NPCI International Payments Ltd, the company that built India’s digital payments backbone, is planning to make it cheaper and easier for 3.2 crore expatriates to bring their money back home, the Bloomberg reported on Wednesday.


According to the report, Indians overseas remitted $87 billion last year, the biggest inflow for any country tracked by the World Bank.


Ritesh Shukla, chief executive officer (CEO), NPCI International Payments Ltd, said it is the ideal time to disrupt the remittances market, where it costs $13 on average to send $200 across borders.

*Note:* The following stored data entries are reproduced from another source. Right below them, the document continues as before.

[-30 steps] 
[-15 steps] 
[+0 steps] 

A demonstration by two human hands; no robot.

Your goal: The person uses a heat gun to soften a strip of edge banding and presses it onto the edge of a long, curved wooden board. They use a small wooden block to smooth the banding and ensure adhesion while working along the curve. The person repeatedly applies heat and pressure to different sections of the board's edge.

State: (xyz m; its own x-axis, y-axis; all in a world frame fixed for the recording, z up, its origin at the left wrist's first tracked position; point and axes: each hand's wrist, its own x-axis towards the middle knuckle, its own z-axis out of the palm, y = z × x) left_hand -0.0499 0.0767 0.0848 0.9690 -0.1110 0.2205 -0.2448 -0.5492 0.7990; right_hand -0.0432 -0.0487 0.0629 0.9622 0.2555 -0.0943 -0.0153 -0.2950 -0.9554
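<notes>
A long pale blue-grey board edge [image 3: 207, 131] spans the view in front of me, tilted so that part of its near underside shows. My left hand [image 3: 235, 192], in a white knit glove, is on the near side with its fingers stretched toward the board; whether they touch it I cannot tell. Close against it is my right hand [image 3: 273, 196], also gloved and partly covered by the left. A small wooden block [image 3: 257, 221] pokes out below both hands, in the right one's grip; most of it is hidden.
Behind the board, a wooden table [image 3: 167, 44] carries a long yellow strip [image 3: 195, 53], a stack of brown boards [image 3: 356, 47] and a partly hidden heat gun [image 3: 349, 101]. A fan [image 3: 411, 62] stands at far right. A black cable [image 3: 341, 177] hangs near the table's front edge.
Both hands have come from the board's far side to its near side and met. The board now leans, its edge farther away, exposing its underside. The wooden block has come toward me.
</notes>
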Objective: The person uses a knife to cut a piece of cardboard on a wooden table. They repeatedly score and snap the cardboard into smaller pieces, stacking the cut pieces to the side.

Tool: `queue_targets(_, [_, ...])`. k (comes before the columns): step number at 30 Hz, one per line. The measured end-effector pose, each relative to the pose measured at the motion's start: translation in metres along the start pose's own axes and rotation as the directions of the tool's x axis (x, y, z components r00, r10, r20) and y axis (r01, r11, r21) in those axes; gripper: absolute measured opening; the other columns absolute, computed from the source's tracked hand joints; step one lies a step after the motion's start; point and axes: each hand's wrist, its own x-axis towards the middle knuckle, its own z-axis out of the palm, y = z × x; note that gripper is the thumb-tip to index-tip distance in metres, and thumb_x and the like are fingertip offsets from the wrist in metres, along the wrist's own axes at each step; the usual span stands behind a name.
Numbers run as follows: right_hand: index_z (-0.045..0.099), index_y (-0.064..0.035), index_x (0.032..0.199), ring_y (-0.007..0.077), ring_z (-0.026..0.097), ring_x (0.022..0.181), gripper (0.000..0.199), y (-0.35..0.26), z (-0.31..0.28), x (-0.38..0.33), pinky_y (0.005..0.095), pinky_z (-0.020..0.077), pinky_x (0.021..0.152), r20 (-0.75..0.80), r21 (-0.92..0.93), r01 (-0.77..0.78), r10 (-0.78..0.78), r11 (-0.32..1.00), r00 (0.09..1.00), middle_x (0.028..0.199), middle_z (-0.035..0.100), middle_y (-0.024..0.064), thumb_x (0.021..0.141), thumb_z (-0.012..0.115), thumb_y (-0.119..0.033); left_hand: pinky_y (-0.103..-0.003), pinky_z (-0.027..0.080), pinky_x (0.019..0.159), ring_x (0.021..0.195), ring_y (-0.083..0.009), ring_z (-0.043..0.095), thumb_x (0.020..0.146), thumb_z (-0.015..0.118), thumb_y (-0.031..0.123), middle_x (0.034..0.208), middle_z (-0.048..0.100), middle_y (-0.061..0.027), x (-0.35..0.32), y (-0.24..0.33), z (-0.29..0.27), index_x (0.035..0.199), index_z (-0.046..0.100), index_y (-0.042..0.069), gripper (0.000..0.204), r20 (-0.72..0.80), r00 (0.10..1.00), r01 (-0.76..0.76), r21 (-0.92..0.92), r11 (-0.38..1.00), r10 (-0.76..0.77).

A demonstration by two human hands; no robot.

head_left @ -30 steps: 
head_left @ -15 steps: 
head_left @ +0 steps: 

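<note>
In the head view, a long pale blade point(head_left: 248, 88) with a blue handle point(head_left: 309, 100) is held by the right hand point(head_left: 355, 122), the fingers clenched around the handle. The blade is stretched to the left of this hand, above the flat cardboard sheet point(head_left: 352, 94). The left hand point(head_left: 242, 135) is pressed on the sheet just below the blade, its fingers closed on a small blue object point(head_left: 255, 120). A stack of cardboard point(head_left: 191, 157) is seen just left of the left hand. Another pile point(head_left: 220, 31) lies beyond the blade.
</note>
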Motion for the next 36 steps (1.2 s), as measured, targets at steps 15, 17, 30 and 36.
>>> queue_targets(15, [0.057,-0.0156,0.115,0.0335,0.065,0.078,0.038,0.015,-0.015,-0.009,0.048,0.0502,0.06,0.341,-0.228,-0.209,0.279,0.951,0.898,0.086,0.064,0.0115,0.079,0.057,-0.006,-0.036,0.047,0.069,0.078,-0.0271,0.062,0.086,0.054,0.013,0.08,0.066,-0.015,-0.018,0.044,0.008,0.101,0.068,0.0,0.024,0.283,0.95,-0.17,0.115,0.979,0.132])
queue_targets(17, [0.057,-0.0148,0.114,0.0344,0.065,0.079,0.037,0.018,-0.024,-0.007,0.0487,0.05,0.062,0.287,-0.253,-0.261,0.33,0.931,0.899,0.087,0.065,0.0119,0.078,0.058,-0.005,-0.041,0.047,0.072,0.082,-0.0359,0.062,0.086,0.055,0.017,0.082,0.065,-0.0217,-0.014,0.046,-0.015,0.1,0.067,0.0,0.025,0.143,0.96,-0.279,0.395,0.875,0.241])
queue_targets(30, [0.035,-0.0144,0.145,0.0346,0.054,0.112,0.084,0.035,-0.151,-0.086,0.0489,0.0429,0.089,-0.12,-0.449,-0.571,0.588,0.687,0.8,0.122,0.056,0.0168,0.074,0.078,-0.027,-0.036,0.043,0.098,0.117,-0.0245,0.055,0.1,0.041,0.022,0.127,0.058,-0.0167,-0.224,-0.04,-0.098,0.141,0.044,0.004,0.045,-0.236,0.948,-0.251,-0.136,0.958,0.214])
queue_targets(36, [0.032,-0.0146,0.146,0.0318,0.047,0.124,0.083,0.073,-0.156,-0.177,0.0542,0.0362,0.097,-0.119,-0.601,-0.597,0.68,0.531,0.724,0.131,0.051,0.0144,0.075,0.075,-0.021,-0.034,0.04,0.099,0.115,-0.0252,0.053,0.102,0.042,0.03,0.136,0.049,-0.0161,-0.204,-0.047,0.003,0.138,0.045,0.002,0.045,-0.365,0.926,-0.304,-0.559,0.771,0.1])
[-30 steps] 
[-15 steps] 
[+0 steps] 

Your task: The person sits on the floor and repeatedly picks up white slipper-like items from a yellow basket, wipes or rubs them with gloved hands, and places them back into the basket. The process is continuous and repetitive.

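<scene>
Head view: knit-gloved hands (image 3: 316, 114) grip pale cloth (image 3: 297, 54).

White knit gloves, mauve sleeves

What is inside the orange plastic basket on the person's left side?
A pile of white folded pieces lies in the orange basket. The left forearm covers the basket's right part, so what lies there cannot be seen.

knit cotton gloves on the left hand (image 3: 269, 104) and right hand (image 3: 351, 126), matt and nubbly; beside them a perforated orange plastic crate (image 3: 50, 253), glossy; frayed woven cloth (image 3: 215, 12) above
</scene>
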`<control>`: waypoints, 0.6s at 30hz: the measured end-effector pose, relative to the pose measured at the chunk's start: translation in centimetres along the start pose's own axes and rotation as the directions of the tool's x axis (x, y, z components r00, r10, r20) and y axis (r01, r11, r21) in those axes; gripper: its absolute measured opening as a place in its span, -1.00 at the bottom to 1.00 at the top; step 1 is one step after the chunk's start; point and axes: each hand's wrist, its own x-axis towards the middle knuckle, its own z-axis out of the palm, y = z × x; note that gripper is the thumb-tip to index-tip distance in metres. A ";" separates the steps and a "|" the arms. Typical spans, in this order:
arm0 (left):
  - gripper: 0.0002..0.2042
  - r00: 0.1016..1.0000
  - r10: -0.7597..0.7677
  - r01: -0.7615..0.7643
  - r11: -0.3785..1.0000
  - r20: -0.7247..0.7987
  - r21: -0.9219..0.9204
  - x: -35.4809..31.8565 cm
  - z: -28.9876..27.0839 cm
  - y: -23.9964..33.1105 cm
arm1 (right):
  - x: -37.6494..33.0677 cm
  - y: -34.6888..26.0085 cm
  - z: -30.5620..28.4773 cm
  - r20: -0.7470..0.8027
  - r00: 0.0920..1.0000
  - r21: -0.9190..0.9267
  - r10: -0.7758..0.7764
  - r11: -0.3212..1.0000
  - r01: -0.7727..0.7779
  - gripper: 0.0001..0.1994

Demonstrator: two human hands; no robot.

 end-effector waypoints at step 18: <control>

“We have displaced cash in India to a large extent and are now looking to repeat the success in cross-border corridors,” said Shukla. “Overseas Indians can use our rails to remit money inwards straightway into their bank accounts, and for the markets where Indians travel frequently, we will build acceptance for our instruments.”


NPCI’s successful overseas forays would give India a home-grown alternative to SWIFT, the Belgium-based cross-border payment system operator. However, Shukla mentioned that NPCI’s objective was not to displace existing platforms.


About 330 banks and 25 apps, including Google Pay and WhatsApp, share NPCI’s unified payment interface, which has helped make instantaneous digital transactions a $3-lakh crore market in India.


How NPCI works?


NPCI is in the process of connecting the UPI platform to systems in other countries to replicate its domestic success. It is negotiating collaborations with governments, fintech firms, and service providers around the globe, aiming to reduce transaction costs and enable more small-ticket transactions.


Cutting costs


Mayank Goyal, CEO of moneyHop, said, “This is going to take the payments world by storm.” moneyHop, a cross-border banking app that lets users make international remittances through the SWIFT network, said the company will seek to integrate UPI rails into the app as it makes cross-border payments easier.


The Reserve Bank of India (RBI) in a report said UPI’s linkage with overseas will further anchor trade, travel, and remittance flows between the countries and lower the cost of cross-border remittances.


The RBI set up NPCI along with the country’s lenders to make retail payments faster, more accessible, and cost-efficient. A user just needs a virtual payment address to instantly transact with vendors and exchange cash between friends or family members.